WHAT IS EXPECTED:
In the listing below, transcribe the line that contains "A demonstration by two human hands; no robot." and all lines following it, ending with the last line. Add nothing.

(Beginning of INPUT DATA)

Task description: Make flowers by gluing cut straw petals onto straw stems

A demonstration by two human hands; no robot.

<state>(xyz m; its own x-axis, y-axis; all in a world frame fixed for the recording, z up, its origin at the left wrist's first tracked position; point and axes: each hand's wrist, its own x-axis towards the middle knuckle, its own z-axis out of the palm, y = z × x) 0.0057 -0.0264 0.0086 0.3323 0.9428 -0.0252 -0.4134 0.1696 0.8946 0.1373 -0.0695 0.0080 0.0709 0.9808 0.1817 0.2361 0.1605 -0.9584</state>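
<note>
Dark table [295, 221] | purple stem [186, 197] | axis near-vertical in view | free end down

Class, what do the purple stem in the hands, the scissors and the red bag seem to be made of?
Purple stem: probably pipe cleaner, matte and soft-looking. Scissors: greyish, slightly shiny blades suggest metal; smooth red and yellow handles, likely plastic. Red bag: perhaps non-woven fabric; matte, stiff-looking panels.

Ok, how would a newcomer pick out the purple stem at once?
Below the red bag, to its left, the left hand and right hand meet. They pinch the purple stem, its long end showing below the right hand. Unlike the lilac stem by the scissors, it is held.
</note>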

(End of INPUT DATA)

WRITTEN SOLUTION:
A demonstration by two human hands; no robot.

<state>(xyz m; its own x-axis, y-axis; all in a world frame fixed for the recording, z up, its origin at the left wrist's first tracked position; point and axes: each hand's wrist, its own x-axis towards the middle knuckle, its own z-axis out of the palm, y = z × x) 0.0057 -0.0264 0.0086 0.3323 0.9428 -0.0252 -0.4134 0.1696 0.8946 0.1373 -0.0695 0.0080 0.0709 0.9808 0.1817 0.2361 0.1605 -0.9584</state>
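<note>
Dark table [295, 221] | purple stem [186, 197] | axis near-vertical in view | free end down

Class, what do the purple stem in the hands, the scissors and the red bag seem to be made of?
Purple stem: probably pipe cleaner, matte and soft-looking. Scissors: greyish, slightly shiny blades suggest metal; smooth red and yellow handles, likely plastic. Red bag: perhaps non-woven fabric; matte, stiff-looking panels.

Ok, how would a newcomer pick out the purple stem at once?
Below the red bag, to its left, the left hand and right hand meet. They pinch the purple stem, its long end showing below the right hand. Unlike the lilac stem by the scissors, it is held.
</note>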

The answer given is complete.